Hacker News new | past | comments | ask | show | jobs | submit login
What's the big deal about embedded key-value databases? (eatonphil.com)
156 points by eatonphil on Aug 23, 2022 | hide | past | favorite | 70 comments



I feel like this is missing any mention of the history of KV stores. Unix came with an embedded database (dbm) from the early days (1979) [0] which was rewritten at Berkeley into the more popular bdb in the 80s. [1] Sendmail was one of the more common programs that used it. And then when djb built his replacement for sendmail, qmail, he invented cdb. [2]

[0] https://en.wikipedia.org/wiki/DBM_(computing)

[1] https://en.wikipedia.org/wiki/Berkeley_DB

[2] https://cr.yp.to/cdb.html


I highly recommend people comfortable with Go checkout the building blocks at https://github.com/thomasjungblut/go-sstables

This codebase shows how SSTables, WAL, memtables, recordio, skiplists, segment files, and other storage engine components work in a digestible way. Includes a demo database showing how it all comes together to make a RocksDB / LevelDB competitor (not really).


Very cool! In a similar vein Distributed Services with Go [0] works through SST creating a KV store. I found it helpful for working with BadgerDB [1].

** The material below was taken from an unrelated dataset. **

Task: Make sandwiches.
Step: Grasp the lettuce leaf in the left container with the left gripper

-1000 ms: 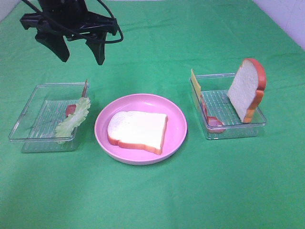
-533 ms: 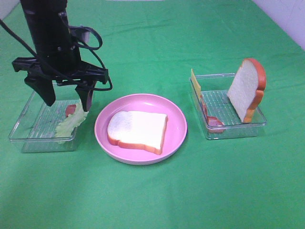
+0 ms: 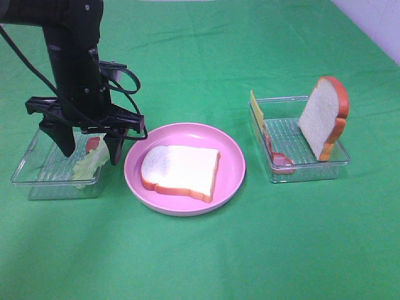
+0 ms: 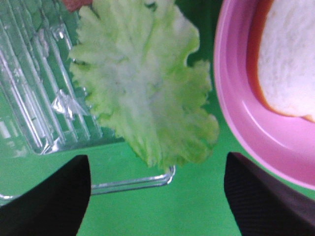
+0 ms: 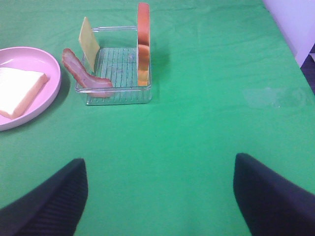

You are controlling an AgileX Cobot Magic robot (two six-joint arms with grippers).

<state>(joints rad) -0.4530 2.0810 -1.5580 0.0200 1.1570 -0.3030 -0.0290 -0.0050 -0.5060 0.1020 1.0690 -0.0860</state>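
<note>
A white bread slice [image 3: 181,172] lies flat on the pink plate [image 3: 234,164]. A pale green lettuce leaf [image 3: 87,164] hangs over the right rim of the left clear tray [image 3: 31,159], with a bit of reddish bacon [image 3: 92,143] behind it. My left gripper [image 3: 90,153] is open and low, its fingers on either side of the lettuce [image 4: 142,93]; it also shows in the left wrist view [image 4: 156,169]. In the right tray [image 3: 312,172] a second bread slice [image 3: 324,117] stands upright, with a cheese square [image 3: 257,112] and bacon [image 3: 278,159]. My right gripper [image 5: 160,196] is open and empty, over bare cloth.
Green cloth covers the table. The plate's rim [image 4: 236,128] lies close beside the left gripper's finger. The right wrist view shows the right tray [image 5: 118,96], upright bread [image 5: 142,44], cheese [image 5: 88,39], bacon [image 5: 83,73] and plate [image 5: 49,64] at a distance.
My left gripper came forward and down from the back of the table to the left tray, and its open fingers now straddle the lettuce. Nothing else moved.
</note>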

[0] https://pragprog.com/titles/tjgo/distributed-services-with-g...

[1] https://github.com/dgraph-io/badger


BadgerDB is quite a nice piece of software and (from my tests) the best key-value store in Go.

Dgraph wrote a great explanation article about why they wrote Badger and the tradeoffs and designs reasons: http://web.archive.org/web/20181116033431/https://blog.dgrap...


Judging from the precipitous decline in Badger commits since 20221 [0] and that the original/primary author is no longer with dgraph [1] or working on Badger, it may be worth looking at Cockroach's Pebble [2] instead.

[0] https://github.com/dgraph-io/dgraph/graphs/contributors

[1] https://manishrjain.com/about

[2] https://github.com/cockroachdb/pebble


+100 and an upvote. Badger db seems so under-rated to be and is a great drop in replacement for an embedded KV store. Amazing for several simple sharded simple side projects!


Thank you! And thanks for all the stargazers :) Let me know if you have any issues, happy to help and fix things if necessary.


Thank you Thomas, we appreciate you taking the time to open source all this for our benefit.


Honestly, I'm still not sure, why would I use something like RocksDB instead or in addition to plain PostgreSQL/MongoDB/Redis instances.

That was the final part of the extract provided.